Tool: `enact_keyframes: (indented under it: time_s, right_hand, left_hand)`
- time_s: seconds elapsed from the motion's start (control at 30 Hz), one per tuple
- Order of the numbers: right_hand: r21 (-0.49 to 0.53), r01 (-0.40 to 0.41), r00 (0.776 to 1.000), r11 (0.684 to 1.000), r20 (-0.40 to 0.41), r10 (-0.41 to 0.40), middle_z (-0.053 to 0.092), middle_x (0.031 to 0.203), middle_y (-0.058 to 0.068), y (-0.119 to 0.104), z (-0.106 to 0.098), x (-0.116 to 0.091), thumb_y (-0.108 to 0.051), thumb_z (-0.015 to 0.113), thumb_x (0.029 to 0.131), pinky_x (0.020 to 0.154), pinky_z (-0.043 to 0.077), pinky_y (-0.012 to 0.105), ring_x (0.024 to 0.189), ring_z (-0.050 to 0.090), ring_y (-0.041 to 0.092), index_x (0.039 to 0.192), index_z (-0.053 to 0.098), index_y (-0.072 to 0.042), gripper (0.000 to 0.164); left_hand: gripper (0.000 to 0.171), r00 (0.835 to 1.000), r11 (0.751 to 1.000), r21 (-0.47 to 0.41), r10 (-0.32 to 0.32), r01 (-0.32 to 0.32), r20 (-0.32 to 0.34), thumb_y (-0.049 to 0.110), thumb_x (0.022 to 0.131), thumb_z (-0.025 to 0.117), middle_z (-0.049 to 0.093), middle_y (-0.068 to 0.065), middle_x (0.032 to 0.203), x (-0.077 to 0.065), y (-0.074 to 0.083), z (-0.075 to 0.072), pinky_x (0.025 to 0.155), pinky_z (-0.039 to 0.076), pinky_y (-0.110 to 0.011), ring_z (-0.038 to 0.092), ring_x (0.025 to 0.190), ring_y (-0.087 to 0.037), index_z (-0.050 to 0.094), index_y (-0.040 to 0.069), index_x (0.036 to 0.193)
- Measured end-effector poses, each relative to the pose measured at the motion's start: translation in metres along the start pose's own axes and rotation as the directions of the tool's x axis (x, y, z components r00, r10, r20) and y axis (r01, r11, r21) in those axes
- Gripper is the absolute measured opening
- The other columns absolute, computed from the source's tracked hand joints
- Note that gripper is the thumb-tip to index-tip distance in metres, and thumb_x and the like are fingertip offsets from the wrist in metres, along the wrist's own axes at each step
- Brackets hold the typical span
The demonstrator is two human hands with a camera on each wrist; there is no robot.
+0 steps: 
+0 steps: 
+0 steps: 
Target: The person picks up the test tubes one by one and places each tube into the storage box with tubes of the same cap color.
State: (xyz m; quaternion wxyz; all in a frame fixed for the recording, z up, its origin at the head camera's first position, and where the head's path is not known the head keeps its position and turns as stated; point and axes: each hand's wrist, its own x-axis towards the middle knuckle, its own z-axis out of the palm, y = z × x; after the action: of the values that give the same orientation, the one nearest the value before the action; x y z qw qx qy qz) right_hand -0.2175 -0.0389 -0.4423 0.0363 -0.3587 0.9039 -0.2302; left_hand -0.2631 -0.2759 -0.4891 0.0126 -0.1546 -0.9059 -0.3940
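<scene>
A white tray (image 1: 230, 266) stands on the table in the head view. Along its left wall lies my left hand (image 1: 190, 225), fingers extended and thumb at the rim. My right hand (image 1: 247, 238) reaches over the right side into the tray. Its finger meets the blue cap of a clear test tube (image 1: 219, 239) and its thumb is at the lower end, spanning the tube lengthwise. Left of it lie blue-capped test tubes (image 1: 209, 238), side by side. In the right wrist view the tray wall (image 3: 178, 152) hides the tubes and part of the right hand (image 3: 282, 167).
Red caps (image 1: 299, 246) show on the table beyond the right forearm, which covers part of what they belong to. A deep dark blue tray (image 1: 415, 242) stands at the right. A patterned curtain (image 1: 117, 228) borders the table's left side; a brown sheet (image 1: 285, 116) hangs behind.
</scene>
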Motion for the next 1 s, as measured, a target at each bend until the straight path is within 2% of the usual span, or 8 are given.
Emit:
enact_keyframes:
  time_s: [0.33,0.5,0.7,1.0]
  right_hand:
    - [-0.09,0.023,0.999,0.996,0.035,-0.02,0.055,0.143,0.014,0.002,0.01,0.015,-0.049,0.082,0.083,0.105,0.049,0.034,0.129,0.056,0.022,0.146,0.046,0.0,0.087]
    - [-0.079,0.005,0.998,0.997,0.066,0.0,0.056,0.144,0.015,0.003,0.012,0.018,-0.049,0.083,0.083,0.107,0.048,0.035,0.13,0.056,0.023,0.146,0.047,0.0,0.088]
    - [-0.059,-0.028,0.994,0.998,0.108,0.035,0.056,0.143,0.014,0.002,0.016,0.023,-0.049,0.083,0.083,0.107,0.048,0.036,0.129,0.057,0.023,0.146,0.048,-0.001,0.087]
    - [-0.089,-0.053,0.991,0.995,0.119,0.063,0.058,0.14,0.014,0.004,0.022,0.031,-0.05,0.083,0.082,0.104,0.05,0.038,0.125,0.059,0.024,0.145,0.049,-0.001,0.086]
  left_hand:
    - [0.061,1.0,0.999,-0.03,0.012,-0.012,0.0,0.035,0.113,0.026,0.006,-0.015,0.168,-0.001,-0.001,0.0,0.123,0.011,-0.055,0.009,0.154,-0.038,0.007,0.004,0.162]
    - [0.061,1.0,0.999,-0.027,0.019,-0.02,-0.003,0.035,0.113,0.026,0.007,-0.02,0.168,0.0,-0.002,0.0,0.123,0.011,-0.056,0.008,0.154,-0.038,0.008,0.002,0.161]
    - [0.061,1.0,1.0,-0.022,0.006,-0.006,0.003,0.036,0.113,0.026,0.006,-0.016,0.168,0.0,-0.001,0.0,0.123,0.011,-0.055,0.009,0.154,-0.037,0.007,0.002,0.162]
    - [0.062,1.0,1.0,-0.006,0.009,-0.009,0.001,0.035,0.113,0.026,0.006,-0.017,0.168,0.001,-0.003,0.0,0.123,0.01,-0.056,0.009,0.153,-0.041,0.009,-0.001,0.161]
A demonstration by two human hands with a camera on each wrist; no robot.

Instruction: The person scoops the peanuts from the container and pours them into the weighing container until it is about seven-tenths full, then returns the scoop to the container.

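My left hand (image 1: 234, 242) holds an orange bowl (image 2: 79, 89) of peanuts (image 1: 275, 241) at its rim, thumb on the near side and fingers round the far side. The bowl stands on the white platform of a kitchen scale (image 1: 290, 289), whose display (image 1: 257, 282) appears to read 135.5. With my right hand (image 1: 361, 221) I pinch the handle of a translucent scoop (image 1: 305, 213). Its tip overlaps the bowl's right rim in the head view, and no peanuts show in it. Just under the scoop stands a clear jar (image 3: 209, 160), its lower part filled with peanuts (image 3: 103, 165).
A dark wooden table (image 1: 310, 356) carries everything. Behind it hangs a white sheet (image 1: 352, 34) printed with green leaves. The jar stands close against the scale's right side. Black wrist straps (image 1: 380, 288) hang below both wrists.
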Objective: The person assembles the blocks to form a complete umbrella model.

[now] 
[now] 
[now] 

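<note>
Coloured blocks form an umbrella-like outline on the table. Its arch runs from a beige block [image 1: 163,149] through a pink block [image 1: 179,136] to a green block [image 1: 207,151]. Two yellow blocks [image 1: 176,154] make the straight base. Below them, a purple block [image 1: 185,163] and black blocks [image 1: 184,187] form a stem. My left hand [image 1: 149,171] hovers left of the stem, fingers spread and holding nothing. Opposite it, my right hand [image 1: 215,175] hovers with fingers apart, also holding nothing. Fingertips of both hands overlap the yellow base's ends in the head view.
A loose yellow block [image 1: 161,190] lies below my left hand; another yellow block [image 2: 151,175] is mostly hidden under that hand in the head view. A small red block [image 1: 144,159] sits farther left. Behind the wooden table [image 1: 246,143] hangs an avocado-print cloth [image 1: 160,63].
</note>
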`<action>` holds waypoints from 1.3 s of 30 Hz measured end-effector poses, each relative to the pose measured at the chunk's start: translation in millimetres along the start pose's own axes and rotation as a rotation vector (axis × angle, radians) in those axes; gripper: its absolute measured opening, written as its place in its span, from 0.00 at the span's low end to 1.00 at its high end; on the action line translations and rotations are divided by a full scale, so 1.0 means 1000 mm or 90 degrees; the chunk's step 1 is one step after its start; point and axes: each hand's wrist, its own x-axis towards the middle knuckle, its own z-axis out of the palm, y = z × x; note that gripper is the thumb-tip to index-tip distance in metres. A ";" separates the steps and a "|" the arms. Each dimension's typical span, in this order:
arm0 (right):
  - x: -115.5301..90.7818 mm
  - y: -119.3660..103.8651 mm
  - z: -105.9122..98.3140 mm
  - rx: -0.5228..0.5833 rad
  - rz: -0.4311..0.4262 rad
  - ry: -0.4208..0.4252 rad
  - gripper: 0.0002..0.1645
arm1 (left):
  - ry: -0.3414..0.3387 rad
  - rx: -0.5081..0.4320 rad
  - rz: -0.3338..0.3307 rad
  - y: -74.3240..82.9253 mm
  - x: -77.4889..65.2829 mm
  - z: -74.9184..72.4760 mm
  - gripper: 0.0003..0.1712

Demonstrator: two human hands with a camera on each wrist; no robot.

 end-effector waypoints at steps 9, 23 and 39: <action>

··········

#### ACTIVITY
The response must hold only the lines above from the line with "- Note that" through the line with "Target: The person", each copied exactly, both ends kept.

#### EXPECTED ANSWER
- Note that gripper is the thumb-tip to index-tip distance in metres, and thumb_x and the like are fingertip offsets from the wrist in metres, along the wrist's own axes at each step
- Brackets hold the typical span
The demonstrator is two human hands with a camera on each wrist; there is no robot.
+0 steps: 
+0 steps: 
+0 steps: 
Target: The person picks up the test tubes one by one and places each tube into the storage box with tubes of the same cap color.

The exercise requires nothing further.